Key Experimental Results¶

Main Results¶

Using ViT-B/32 on seven downstream datasets:

Method	DTD	Oxford Pets	EuroSAT	Stanford Cars	Aircraft	Average Acc
CLIP (Zero-Shot)	44.5	87.0	49.4	59.4	21.2	59.44
Random	58.77	78.30	77.62	65.96	30.69	70.54
ALFA-Mix	61.28	83.13	82.39	71.04	27.83	74.01
BADGE + PCB (AS)	62.33	83.16	81.50	70.70	32.27	74.36
PSP (Ours)	65.66	86.57	85.43	73.84	36.42	76.87
Fully Labeled Data	74.7	89.3	94.5	80.8	43.4	82.14

Ours outperforms PCB (AS) by 2.51% average accuracy. Significant gains are observed on fine-grained tasks like Aircraft (+4.15%).

Ablation Study¶

Averaged across DTD, Pets, EuroSAT, and Aircraft:

Configuration	DTD	Oxford Pets	EuroSAT	Aircraft	Average
Full PSP	65.66	86.57	85.43	36.42	68.52
w/o VSSP	64.36	85.91	84.63	34.14	67.26
w/o UST	63.77	85.55	83.97	32.40	66.42

Removing VSSP leads to a 1.26% drop, while removing UST leads to a 2.10% drop. UST contributes more to overall performance. Soft-DTW outperformed PAD and VAE by 1.83% and 0.83% respectively.

Key Findings¶

UST is the primary performance driver (2.10% vs. 1.26% for VSSP), highlighting the value of mining unselected samples in low-budget APL.
Vectorized critics are essential for VSSP; switching to standard scalar SAC significantly degrades performance.
The negative sign of the MS indicator is crucial: it bridges the gap between maximizing reward and minimizing prediction error.

Highlights & Insights¶

Closed-loop via rewards: The method elegantly maps "prompt learning success" to an RL reward, shifting sampling from static criteria (entropy) to dynamic criteria that serve the current optimization goal.
Handling shape-variable states: Utilizing Soft-DTW for alignment in RL when the action space dimension changes over time is a robust engineering choice that could be applied to other RL-based selection tasks.
Balance in UST: The BPLS module combines confidence, uncertainty, and class balancing, providing a reusable template for reliable pseudo-labeling.

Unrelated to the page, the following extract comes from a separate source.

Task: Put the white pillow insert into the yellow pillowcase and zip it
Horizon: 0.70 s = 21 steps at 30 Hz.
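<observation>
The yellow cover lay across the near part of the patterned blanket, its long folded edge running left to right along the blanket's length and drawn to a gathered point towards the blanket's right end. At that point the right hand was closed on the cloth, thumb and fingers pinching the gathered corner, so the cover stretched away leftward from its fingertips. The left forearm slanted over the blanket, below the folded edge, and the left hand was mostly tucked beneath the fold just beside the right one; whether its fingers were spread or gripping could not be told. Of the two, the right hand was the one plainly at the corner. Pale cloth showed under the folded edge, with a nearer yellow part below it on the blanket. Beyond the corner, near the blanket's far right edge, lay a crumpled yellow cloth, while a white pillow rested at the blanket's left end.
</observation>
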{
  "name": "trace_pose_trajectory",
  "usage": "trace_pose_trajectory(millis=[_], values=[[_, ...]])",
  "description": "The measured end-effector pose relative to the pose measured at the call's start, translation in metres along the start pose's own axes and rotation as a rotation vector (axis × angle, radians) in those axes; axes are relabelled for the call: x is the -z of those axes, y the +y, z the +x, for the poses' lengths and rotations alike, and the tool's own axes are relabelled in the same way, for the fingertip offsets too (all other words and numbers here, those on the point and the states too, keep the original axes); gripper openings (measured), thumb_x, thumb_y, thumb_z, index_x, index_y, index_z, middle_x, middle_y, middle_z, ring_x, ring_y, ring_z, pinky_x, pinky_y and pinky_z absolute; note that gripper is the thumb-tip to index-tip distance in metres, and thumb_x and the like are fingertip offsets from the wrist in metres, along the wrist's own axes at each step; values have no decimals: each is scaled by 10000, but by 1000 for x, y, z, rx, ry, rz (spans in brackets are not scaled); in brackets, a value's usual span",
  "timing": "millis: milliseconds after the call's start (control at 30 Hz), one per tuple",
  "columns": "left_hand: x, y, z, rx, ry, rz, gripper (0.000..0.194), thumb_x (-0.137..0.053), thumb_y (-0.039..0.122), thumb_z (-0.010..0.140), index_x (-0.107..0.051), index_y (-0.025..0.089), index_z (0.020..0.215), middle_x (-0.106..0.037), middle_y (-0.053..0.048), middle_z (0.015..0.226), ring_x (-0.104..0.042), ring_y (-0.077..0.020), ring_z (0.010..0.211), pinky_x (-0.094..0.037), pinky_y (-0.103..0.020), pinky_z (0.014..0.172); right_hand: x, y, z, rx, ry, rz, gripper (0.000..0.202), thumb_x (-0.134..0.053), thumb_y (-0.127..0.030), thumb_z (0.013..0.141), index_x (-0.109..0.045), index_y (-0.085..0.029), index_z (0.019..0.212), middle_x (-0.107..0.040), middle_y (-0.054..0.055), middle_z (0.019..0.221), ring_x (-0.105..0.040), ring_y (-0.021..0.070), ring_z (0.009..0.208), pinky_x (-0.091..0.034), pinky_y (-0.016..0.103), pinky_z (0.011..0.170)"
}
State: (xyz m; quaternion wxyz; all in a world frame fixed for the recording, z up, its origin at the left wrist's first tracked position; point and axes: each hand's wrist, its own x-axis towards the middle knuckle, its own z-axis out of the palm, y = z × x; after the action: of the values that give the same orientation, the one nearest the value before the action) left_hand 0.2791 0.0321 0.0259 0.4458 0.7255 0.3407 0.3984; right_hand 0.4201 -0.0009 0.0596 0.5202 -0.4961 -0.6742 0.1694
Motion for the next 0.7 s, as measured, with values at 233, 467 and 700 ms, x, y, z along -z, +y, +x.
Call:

Limitations & Future Work¶

Computational overhead: VSSP introduces SAC, vectorized critics, and Soft-DTW, which increases complexity compared to plug-and-play samplers like PCB.
Dependency on teacher CLIP: In tasks where zero-shot CLIP is extremely poor, pseudo-label noise may accumulate early on.
Scope: Evaluation is limited to classification tasks and the ViT-B/32 backbone; performance on dense prediction tasks or larger backbones remains untested.

vs. PCB: PCB ignores unselected data and uses decoupled stages. Ours creates a closed loop and utilizes unselected samples for a +2.51% gain.
vs. Traditional RL Sampling: Previous methods often rely on binary decisions or paired data. Ours uses SAC's continuous action space to output probabilities for an entire pool.
vs. Classic Criteria: Unlike fixed rules (Entropy/Coreset), VSSP is learnable and adapts to the specific optimization objective of the prompt.

Rating¶

Novelty: ⭐⭐⭐⭐ Closed-loop reward design and Soft-DTW for variable states are highly specific and well-motivated.
Experimental Thoroughness: ⭐⭐⭐⭐ Solid main results and ablations, though lacking computational cost analysis and varied backbones.
Writing Quality: ⭐⭐⭐ Clear logic, but dense notation and reliance on appendices for details may hinder initial understanding.
Value: ⭐⭐⭐⭐ Provides a feasible paradigm for sample selection and prompt learning integration in low-budget VLM adaptation.